Надо чем-то заняться. Надо как-то отвлечься…
Пальцы между тем безотчетно нащупали «Галерею», и перед Алёной открылось огроменное множество снимков, которые она делала в последнее время. Больше всего тут было парижских фотографий, особенно прекрасной деревни Мулян, где наша героиня проводила большую часть летнего времени и которую заслуженно называла криминальной деревней из-за того, что там с ней вечно случались всякие немыслимые и даже порой опасные приключения[13].
Вот это — не Мулян и даже не Париж, а какой-то торговый центр… Стоп, да это же фото, которое она сделала вчера в «Шоколаде»! Менеджер Константин и его собеседница, странная дама в коричневой куртке, которая носит такой же браслет, как у Алёны, однако и бровью не ведет, увидав его подобие…
Алёна выползла из постели, накинула халат и включила компьютер. Пока электронный друг, товарищ и брат нагревался, она сбегала в туалет, потом побрызгала в лицо водой из распылителя (как известно, чем меньше к коже лица прикасаешься, тем лучше она сохраняется от морщинок, и лилейное — все еще! — личико нашей героини — тому реальное доказательство!), нанесла любимую медовую маску фирмы «Гарнье», сварила кофе и вернулась в комнату, неся на подносике дымящуюся чашку, мисочку с размоченным черносливом (а куда денешься от прозы бытия?!) и блюдце с бананом и киви. И, потихоньку поглощая весь этот суперздоровый завтрак, Алёна подключила мобильный к компьютеру, перевела на него снимок и рассмотрела в увеличенном виде.

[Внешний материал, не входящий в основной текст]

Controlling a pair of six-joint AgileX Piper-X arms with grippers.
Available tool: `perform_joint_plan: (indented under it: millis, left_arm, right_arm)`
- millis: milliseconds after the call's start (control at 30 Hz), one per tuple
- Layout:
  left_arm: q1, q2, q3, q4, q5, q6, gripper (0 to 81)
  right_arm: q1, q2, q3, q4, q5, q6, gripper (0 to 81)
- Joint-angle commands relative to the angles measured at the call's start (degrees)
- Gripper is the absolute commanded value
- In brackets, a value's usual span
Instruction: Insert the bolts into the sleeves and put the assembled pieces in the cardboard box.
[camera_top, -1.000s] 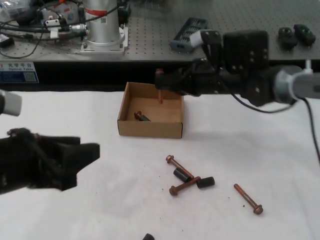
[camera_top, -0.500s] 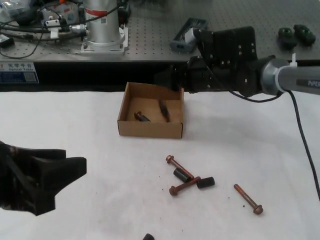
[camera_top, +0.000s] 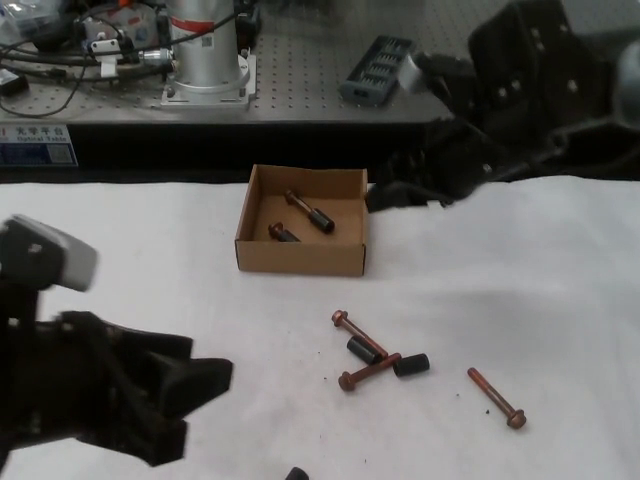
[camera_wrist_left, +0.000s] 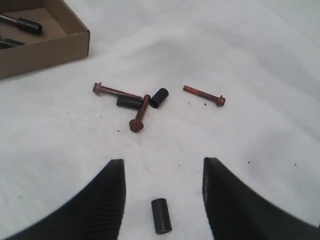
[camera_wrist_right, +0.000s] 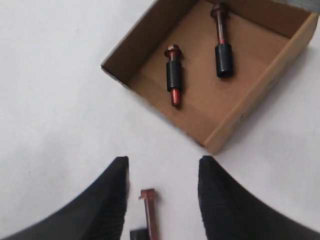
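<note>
Two fingers of the left gripper (camera_wrist_left: 162, 162) stand apart in the left wrist view, and I have nothing held there.
- One loose sleeve (camera_wrist_left: 161, 215) lies on the white cloth (camera_wrist_left: 260, 60) between those fingers, touched by neither.
- Farther off is a cluster. The first bolt (camera_wrist_left: 112, 90) has a second sleeve (camera_wrist_left: 129, 102) just beside its shank, perhaps touching it, though I cannot be sure. The second bolt (camera_wrist_left: 140, 114) lies across them, with a third sleeve (camera_wrist_left: 158, 97) near its tip.
- One lone bolt (camera_wrist_left: 204, 95) lies apart from the cluster.
- One corner of the cardboard box (camera_wrist_left: 50, 45) shows.

Right wrist view:
- The right gripper (camera_wrist_right: 164, 160) is spread wide and empty, above the cloth just beside the box.
- On the box floor lie the first assembled piece (camera_wrist_right: 173, 75) and the second assembled piece (camera_wrist_right: 221, 47). Each is a bolt with a sleeve on its shank, lying flat, and the two are apart.
- The first bolt's head lies on the cloth below the fingers.

High view:
- The box stands at the cloth's far middle with both pieces inside.
- The cluster lies nearer the camera, the lone bolt is to its right, and the loose sleeve is at the near edge.
- My left arm is low at the near left.
- My right arm is beyond the box, to its right.
</note>
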Motion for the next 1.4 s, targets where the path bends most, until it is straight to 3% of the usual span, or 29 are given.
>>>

Нет, эту женщину она не знала. Но фотка — уже путь, вернее, тропинка к разрешению загадки, которая мучила ее которую неделю.
Алёна сохранила фото на флешку, выключила компьютер и пошла в душ. Старательно моя голову (наша героиня обожала это делать, только она одна знала, насколько эта ежедневная процедура улучшала ее самочувствие!), она гнала от себя мысль о том, что, по сути, история с браслетом ее не так уж интересует, что она думает о ней лишь для того, чтобы не думать о Дракончеге в золотом бандаже и аналогичной маске…
— Вот вам и Валериан Львович Куйбышев, — вздохнула она, выключая душ, и засмеялась.
Ну конечно! Причуды памяти. Этот, приснившийся, с внешностью Футуриста и с признаками базедовой болезни… ну да ведь это пламенный революционер Валериан Львович Куйбышев, в честь коего некоторое время называлась Самара, а теперь, может, его имя стерто с лица земли… хотя нет, ювелир, царство ему небесное, говорил, что его брат, стало быть, Данила, и его приятели-язычники тусуются на какой-то Куйбышевской водокачке. Интересно, что это такое?
Данила… Данила, который попался на глаза Алёне нынче ночью и сморозил такую дивную ложь во спасение… Данила, который вчера говорил по телефону с каким-то Костей… уж не с тем ли самым менеджером, который общался с дамой, носившей Алёнин браслет… а браслет этот побывал в руках у брата Данилы…
Загадочно. Есть ли тут связь хоть какая-то? Или нет?
Да и не фиг ли с ней, с этой связью?
Алёна вышла из ванной, надела джинсы, свитер, носки, подкрасила глаза.
Строго говоря, надо бы вернуться в комнату, снова включить компьютер и напрячься над романом. Конечно, в «Глобусе» ее любят, но ведь всему есть предел, даже издательской любви.